One 400GB table, One query - Need Tuning Ideas (SQL2005)

后端 未结 24 2083
予麋鹿
予麋鹿 2021-01-30 15:03

I have a single large table which I would like to optimize. I\'m using MS-SQL 2005 server. I\'ll try to describe how it is used and if anyone has any suggestions I would appreci

相关标签:
24条回答
  • 2021-01-30 16:00

    Thanks all for your help.

    I have made 3 edits to mistakes in the original post.

    1) The WHEREs should have been ANDs.

    2) k4 should have been MONEY not VARCHAR. Also, k1 is of length 3.

    3) The k2 should not be in the WHERE clause. As doofledorfer correctly points out, it makes no sense to have any other WHERE statements other than the full primary key.

    Here are the answers to your questions:

    Why have you clustered on the primary key?

    I was under the impression that the PK was set as a clustered index by default. I did not change it.

    Which columns can be NULL?

    None.

    What are the VARCHAR lengths?

    I made a mistake with the column types. The only remaining VARCHAR is of length 3.

    What does the query plan give you now?

    Posted in the next post.

    Help me understand more about the table. if your PK is k1,k2, you shouldn't have to select by any other column to get a completely unique record. This was a mistake. The k2 part of the PK is not in the WHERE clause.

    Knowing why you need around a million records returned might help me provide a better solution.

    The database contains daily records (the d1 TEXT column) or data. People need access to large amounts of this data to run their own reports. They need to filter it by a number of values and have it delivered sorted by time.

    It looks like you only want the earliest "g" records? Maybe only the most recent "g" records?

    Yes, the latest. But I a certain number of them. I don't know the start date beforehand.

    Do you have foreign keys on k3, k4? No. This is the only table int the DB.

    Comments:

    Even if the clustered index is proper, the more selective field should come first.

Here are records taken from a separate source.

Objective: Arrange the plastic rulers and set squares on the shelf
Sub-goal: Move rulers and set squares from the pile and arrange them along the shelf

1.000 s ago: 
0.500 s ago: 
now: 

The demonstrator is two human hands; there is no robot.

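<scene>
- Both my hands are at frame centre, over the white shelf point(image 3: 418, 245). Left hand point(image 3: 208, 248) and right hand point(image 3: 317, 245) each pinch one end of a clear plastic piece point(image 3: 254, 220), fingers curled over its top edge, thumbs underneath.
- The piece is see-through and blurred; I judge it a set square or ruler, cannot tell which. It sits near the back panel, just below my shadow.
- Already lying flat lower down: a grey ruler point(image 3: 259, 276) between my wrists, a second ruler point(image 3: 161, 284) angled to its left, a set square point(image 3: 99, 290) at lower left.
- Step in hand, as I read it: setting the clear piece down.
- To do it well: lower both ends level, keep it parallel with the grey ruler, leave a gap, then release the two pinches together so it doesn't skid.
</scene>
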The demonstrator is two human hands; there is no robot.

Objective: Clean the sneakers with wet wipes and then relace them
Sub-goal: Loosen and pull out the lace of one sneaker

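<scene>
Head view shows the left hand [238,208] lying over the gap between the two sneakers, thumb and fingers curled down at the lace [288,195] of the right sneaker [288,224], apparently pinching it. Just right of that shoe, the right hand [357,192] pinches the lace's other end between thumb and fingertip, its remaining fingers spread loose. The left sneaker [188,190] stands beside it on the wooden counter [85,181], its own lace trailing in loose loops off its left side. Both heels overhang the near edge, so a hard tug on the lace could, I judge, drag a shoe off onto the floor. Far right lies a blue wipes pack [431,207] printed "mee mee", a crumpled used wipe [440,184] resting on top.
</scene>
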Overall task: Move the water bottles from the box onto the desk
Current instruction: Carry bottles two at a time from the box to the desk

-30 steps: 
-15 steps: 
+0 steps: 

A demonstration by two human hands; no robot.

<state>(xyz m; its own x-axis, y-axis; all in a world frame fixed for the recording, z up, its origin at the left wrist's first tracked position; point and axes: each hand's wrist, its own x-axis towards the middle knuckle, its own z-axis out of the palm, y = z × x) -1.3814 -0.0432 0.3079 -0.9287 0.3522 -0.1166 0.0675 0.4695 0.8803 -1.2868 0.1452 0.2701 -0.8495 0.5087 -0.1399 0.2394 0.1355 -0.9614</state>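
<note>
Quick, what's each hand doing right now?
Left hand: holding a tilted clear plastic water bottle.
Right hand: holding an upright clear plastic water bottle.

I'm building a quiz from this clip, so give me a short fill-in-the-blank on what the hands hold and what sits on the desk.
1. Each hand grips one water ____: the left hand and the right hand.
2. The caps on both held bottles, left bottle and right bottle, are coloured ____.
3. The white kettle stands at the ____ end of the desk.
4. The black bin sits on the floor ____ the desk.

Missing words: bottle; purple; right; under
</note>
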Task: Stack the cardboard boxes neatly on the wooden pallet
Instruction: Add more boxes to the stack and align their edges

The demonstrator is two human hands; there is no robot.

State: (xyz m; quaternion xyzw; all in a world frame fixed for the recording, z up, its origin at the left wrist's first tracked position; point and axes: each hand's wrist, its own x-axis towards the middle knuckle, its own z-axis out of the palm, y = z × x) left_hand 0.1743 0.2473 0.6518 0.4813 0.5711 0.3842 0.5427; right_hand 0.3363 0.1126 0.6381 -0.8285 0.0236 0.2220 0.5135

    The more selective index is not used in the WHERE clause (post edit!). So I take it it should not come first in that case?

    You may want to Move data over a certain age to a history table

    Currently all the data is used so pruning is not an option.

    You may want to defrag the index

    Currently I have none. Will look into it if this thread proves fruitful.

    Add a single index with columns k1-k6 in it; that should be the best.

    Can anyone else comment on this suggestion? Liggett78 cammented that this will double the size of the DB without helping much because of the date-column sort. Note that the DATE column is not in the WHERE clause, it is only used for ordering the data.

    Try turning k1, k2 into ints and making them foreign keys, it'll use a lot less storage for one, I'd have thought and I think it should be quicker (though I may be wrong there, I guess SQL Server caches these values).

    k2 is a bigint (mistake in the orig post). So changing k1 to an int (from a VARCHAR(3)) is an option. Do we really think this is going to make much difference. And do people really think that splitting the table into k1,k2,d1 and k1,k2,k3,k4,k5,k7 and using foreign keys would improve things?

    One good tip to improve query speeds is to put in a sub-query that cuts down your recordset size to a more manageable one. There is likely to be some set of data that immediately cuts the recordset down from, say 10 million rows, to 10,000.

    e.g. SELECT TOP(g) d1 FROM (SELECT * FROM table WHERE k1=a WITH(NOLOCK)) WHERE AND k3 = c AND k4 = d AND k5 = e AND k6 = f ORDER BY k7

    Very interesting. Would this really help? It seems like SQL Server would be very stupid if it did not cut down the data in a similar manner itself.

    Perhaps it is the time taken by your UI or whether to display the data, perhaps it is the time taken by the Network ?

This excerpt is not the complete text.